KernelAbstractions for FFTs #1099

abussy · 2025-05-19T13:55:21Z

Careful GPU profiling shows that a lot of time is wasted reshuffling arrays during K-point specific FFT calls. Since FFTs are a large part of DftHamiltonian multiplication and compute_density, accelerating them can have a large impact on performance, especially for systems with dense k-point meshes.

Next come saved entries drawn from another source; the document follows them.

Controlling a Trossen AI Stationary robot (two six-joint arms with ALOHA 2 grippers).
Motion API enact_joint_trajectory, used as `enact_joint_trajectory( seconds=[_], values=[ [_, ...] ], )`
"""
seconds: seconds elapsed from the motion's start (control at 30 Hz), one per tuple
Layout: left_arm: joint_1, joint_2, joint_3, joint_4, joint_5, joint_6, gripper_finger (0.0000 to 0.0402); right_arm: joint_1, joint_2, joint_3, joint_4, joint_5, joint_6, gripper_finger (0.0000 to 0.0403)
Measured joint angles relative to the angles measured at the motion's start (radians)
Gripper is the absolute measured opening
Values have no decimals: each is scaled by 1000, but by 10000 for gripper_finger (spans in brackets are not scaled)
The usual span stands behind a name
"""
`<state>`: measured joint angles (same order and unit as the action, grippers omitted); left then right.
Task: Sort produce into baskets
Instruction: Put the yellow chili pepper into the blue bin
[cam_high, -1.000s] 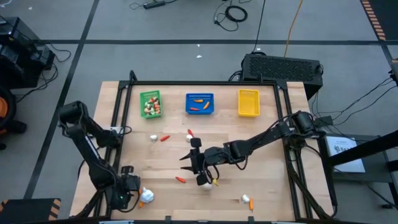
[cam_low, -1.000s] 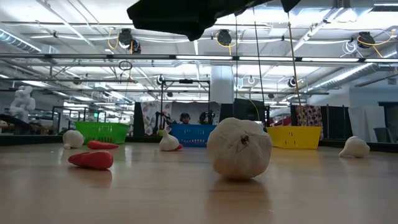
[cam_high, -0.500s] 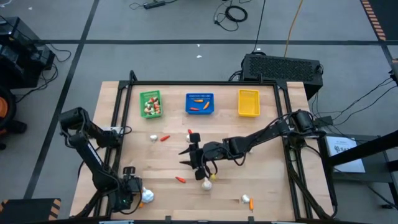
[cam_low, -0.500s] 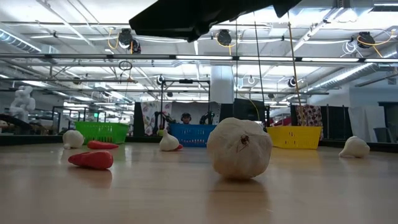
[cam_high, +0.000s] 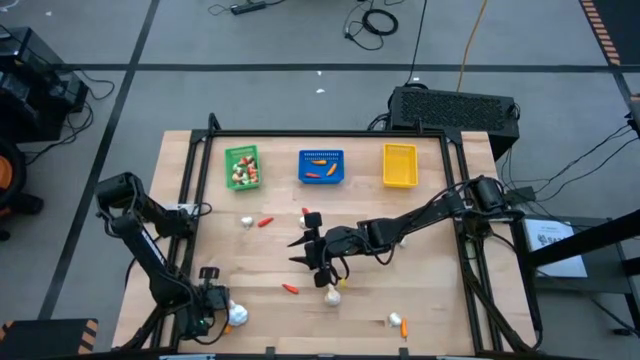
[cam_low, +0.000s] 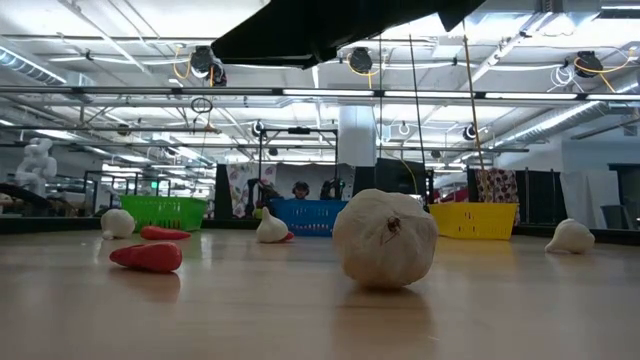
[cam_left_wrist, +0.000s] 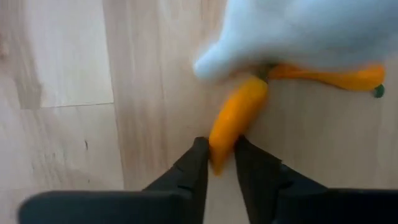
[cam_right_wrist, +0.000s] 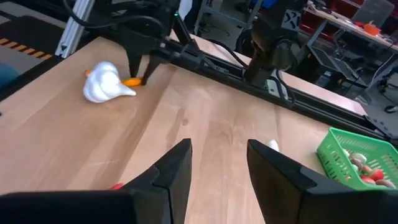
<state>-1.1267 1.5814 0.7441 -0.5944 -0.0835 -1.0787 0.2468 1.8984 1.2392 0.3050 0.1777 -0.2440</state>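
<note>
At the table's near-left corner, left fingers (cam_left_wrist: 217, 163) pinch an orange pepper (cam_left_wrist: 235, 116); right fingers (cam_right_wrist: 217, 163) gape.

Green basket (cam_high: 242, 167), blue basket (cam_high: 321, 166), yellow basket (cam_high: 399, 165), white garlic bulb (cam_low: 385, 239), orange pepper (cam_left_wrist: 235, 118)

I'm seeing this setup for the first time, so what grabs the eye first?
The left gripper at the table's near-left corner, closed on an orange pepper beside a white garlic bulb. Mid-table, the right gripper hovers open above another garlic bulb. Along the far edge stand the green basket, blue basket and yellow basket.
</note>
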Motion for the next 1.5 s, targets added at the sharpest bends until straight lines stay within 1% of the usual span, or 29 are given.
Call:
enact_joint_trajectory(
  seconds=[0.1,0.2,0.23,0.33,0.37,0.43,0.5,0.57,0.6,0.67,0.7,0.77,0.83,0.9,0.97,1.03,1.1,1.23,1.4,1.5],
  values=[
    [0,-3,0,-4,13,43,44,0,0,0,11,1,34,146],
    [1,-30,-2,-31,10,68,19,1,0,0,16,0,56,146],
    [1,-46,-2,-48,0,67,14,2,0,0,18,0,57,146],
    [6,-107,-11,-186,-53,27,10,0,0,0,25,0,63,146],
    [12,-130,-9,-206,-72,9,9,-3,0,0,26,0,75,146],
    [20,-180,-4,-275,-150,-31,8,-5,0,0,26,0,104,146],
    [30,-224,-9,-317,-268,-38,8,-5,8,0,40,-10,127,146],
    [43,-266,-5,-284,-432,-31,8,-6,19,0,53,-65,130,146],
    [52,-285,-4,-276,-523,-23,8,-5,36,0,94,-94,123,146],
    [77,-306,-5,-231,-662,21,7,0,63,0,148,-121,89,146],
    [93,-315,-5,-198,-713,51,7,5,77,-1,178,-128,61,146],
    [130,-324,-5,-123,-774,118,7,14,112,0,268,-123,-21,146],
    [170,-320,-5,-33,-780,198,7,22,143,0,331,-113,-101,146],
    [211,-314,-5,67,-775,278,7,31,176,0,396,-74,-153,146],
    [244,-305,-5,149,-748,356,6,39,193,0,443,-31,-184,146],
    [268,-300,-5,194,-715,413,6,45,196,0,471,-20,-220,146],
    [286,-298,-5,207,-689,436,6,49,196,1,477,-18,-238,146],
    [303,-298,-5,195,-655,433,6,50,196,1,475,-18,-241,146],
    [303,-298,-5,200,-653,433,6,50,196,1,469,-17,-239,145],
    [303,-298,-5,200,-653,432,6,50,195,1,469,-17,-224,138]
  ],
)
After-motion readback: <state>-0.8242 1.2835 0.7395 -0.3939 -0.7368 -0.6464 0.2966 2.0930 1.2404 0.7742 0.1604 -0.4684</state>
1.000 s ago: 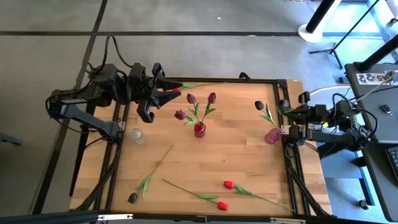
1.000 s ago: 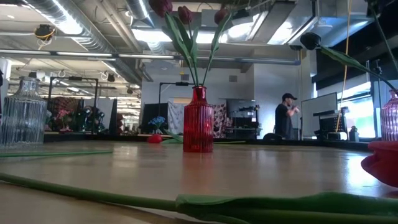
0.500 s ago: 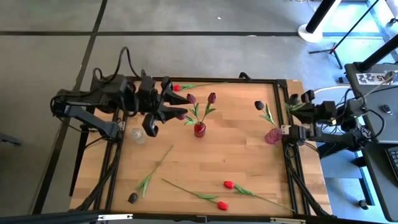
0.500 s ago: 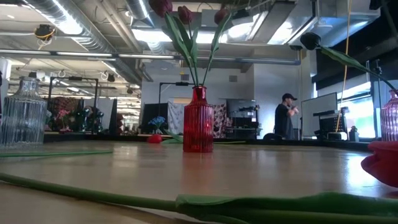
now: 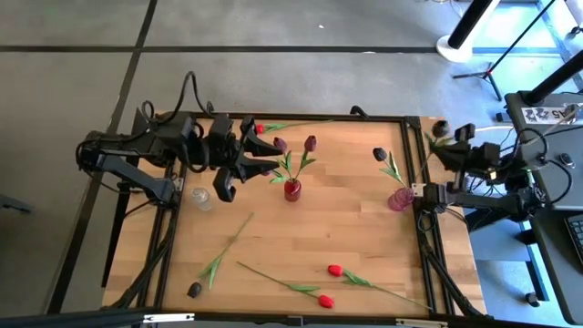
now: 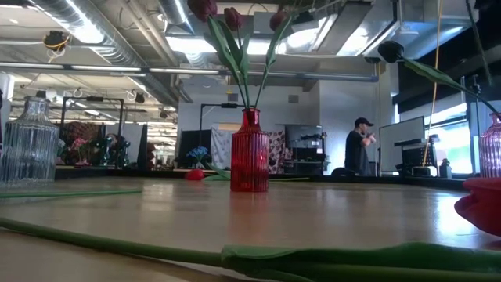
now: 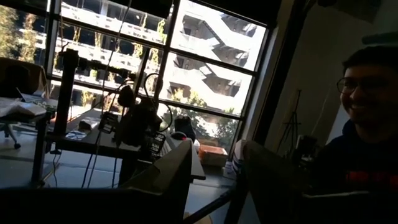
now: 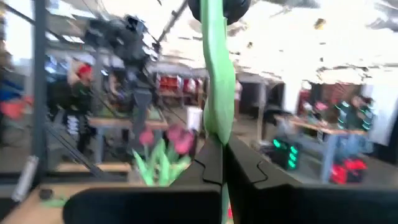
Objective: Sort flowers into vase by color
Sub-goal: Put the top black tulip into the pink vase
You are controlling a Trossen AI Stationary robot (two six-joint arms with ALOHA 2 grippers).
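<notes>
My right gripper (image 5: 453,137) hangs by the table's far right corner, shut on a near-black flower (image 5: 441,128) with a green stem (image 8: 217,74). My left gripper (image 5: 269,157) is open in the air at the far left, beside the maroon flowers (image 5: 281,144) that stand in the red vase (image 5: 291,189). A pink vase (image 5: 398,199) holds one near-black flower (image 5: 379,155). The clear glass vase (image 5: 201,199) shows no flower. On the wood lie a red flower (image 5: 259,128) at the far edge, two red flowers (image 5: 325,301) (image 5: 334,271) and a near-black one (image 5: 194,290) near the front. My right gripper pinches the flower's green stem (image 8: 219,134) between its two shut fingers. The fingers lie about level, tipped a little up, and point toward the table's left. The stem rises from the fingers with the dark head (image 8: 217,7) on top, clear of the table.
In the low view a long stem (image 6: 235,254) lies across the foreground, with the red vase (image 6: 249,160) behind it and the glass vase (image 6: 30,149) at the left. A person (image 7: 367,124) is close beyond the table; another person (image 6: 362,145) stands far off in the room.
My left gripper has gone toward the table's right, closer to the maroon flowers in the red vase, staying open. My right gripper has tipped upward with the near-black flower, whose dark head now shows beside it at the far right corner.
</notes>
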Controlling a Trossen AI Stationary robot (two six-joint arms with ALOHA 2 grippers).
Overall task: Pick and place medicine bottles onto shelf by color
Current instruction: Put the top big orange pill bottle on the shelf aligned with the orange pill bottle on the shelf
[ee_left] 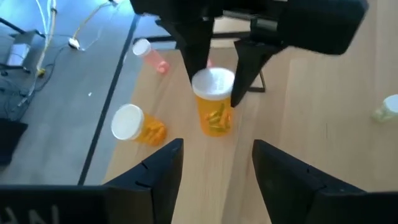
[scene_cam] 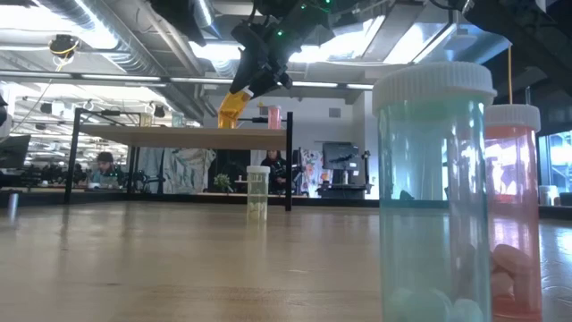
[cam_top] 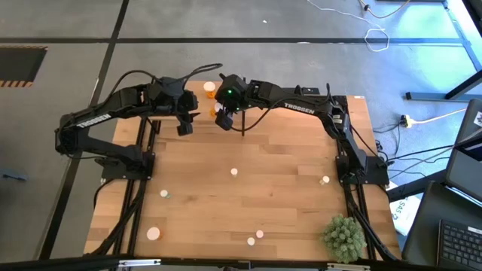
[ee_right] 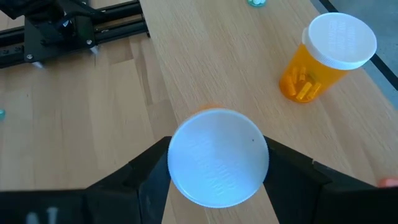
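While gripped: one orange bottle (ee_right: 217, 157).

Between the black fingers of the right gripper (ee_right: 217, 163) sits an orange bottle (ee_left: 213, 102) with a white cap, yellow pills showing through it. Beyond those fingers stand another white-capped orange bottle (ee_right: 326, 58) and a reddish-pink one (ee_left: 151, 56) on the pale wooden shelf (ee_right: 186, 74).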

For illustration, a ifft! call currently looks like this in the profiler:

The 3 blue squares on the right are the actual FFT, and the blue square on the left is the kernel filling the array with zeros. All the rest, i.e. the majority of the runtime, is spend in this operation: f_real[Gvec_mapping] = f_fourier. Something similar happens for fft!.

This PR introduces explicit GPU kernels for the reshuffling of data during FFTs. The KernelAbstractions.jl package is used in order to remain vendor agnostic (already an indirect dependency of DFTK through GPU packages). The kernel themselves are very simple, but their performance is much better. The same ifft! call now looks like the following in the profiler:

For this to be possible, some light code uglification is necessary. The Gvec_mapping field of a given K-point must be available on the GPU at all time, and transferring it to the device at each call would defeat the purpose of this PR. As a solution for this, I added a Gvec_mapping_gpu field to the K-point struct (could also be called Gvec_mapping_fft). I decided to duplicate the data rather than moving the original Gvec_mapping field to the device, because the latter is assumed to be on the CPU in most places in the code, and it's inverse mapping_inv is not in a format suitable for the GPU (and it makes sense that back and forth ops are stored in the same manner).

Finally, here are some timings (s) for the input show below:

GPU	master	this PR
A100	44	33
H100	51	40
Mi200	71	54

using DFTK
using PseudoPotentialData
using CUDA
setup_threading(;)

arch = DFTK.GPU(CuArray)

Ecut = 72.0
kgrid = [10, 10, 10] 
temp = 0.01
tol = 1.0e-8
maxiter = 10

a = 7.260
lattice = a * [[1. 0. 0.];
               [0. 1. 0.];
               [0. 0. 1.]]

Sr = ElementPsp(:Sr, PseudoFamily("dojo.nc.sr.pbe.v0_4_1.stringent.upf"))
V = ElementPsp(:V, PseudoFamily("dojo.nc.sr.pbe.v0_4_1.stringent.upf"))
O = ElementPsp(:O, PseudoFamily("dojo.nc.sr.pbe.v0_4_1.stringent.upf"))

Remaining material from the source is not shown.